A liquidated damages clause specifies a predetermined amount of money that must be paid as damages for failure to perform under a contract. The amount of the liquidated damages is supposed to be the parties’ best estimate at the time they sign the contract of the damages that would be caused by a breach. While liquidated damages provisions can have advantages, they are not always enforceable. If the predetermined amount of damages ends up grossly disproportionate to the actual harm suffered, courts will refuse to enforce the provision on the grounds that it is a penalty instead of an estimate of actual damages. Source(https://www.nolo.com/legal-encyclopedia/when-are-liquidated-damage-provisions-enforceable.html)

C2 — Specific Performance

In addition (or in place of) damages, a plaintiff can also seek specific performance. This is the court ordering the breaching party to perform a specific duty that was in the original contract.

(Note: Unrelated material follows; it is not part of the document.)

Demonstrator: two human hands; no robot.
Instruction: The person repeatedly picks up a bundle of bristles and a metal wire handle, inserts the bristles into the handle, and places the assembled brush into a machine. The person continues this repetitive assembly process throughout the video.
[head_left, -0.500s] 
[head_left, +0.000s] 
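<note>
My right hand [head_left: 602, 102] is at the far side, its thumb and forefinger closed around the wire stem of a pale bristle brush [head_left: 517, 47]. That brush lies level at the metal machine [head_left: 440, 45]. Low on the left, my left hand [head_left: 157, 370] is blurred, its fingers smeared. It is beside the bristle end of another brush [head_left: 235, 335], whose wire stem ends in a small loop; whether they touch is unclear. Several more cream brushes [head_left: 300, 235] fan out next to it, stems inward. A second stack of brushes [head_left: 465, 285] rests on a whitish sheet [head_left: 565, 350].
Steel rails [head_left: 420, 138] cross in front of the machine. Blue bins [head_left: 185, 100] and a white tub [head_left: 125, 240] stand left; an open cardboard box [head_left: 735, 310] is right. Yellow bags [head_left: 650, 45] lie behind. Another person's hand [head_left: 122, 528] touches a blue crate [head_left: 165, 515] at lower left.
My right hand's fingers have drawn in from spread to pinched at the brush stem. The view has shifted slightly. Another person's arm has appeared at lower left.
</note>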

C3 — Cancellation and Restitution

Pretty straightforward:

  • Cancellation — the contract is considered void. Relieves all parties of any obligations.

  • Restitution — The non-breaching party is put back in the position it was in prior to the breach.

D. Defenses

!STUDENTS! — I apologize, but I was unable to finalize this part of the lecture. The following section is copy/pasted from the website Free Advice: Law

D1 — Mutual or Unilateral Mistake

There are two types of mistakes in contract law: mutual mistake and unilateral mistake. When there is mutual mistake, both parties have made a mistake regarding the contract and there is generally an issue of whether the parties actually reached a meeting of the minds. In such situations, there is a question of whether a contract even exists. If the mistake significantly changed the subject matter or the purpose of the contract, the court will not enforce it.

Unilateral mistake is when only one party is mistaken regarding the contract. Usually, unilateral mistake is not a basis for voiding a contract. However, if one party caused other's mistake, or knew the other party was mistaken and did nothing to correct it, the court will probably not enforce the contract.

D2 — Duress or Undue Influence

Duress occurs when one party is forced to enter into a contract that he would not have entered voluntarily. Blackmail, threats of physical harm, or threats of legal proceedings can all be forms of duress that will cause a court to find that a contract is not binding.

Undue influence is similar to duress but does not usually involve conduct that is so severe. Undue influence occurs when someone exercises such control over another person that the influencer’s will is substituted for that of the controlled person. Simple persuasion does not constitute the kind of unlawful control required for there to be undue influence.

Undue influence can also occur when there is a fiduciary relationship between the contracting parties. A fiduciary relationship exists when one party is in a position of trust in relation to the other, such as a family member, or someone with a certain professional relationship with the influenced party. Courts scrutinize contracts that involve fiduciary relationships much more closely than other contracts.

D3 — Unconscionability

If a party was wrongly induced to enter into the contract or if the terms are grossly unfair to one party, the contract may not be enforced by the court. This usually occurs when one party is in a much stronger bargaining position than the other party. Often, the stronger party will know that the weaker party is unable to reasonably protect his interests and the resulting contract may be unconscionable and a court may determine it to be invalid.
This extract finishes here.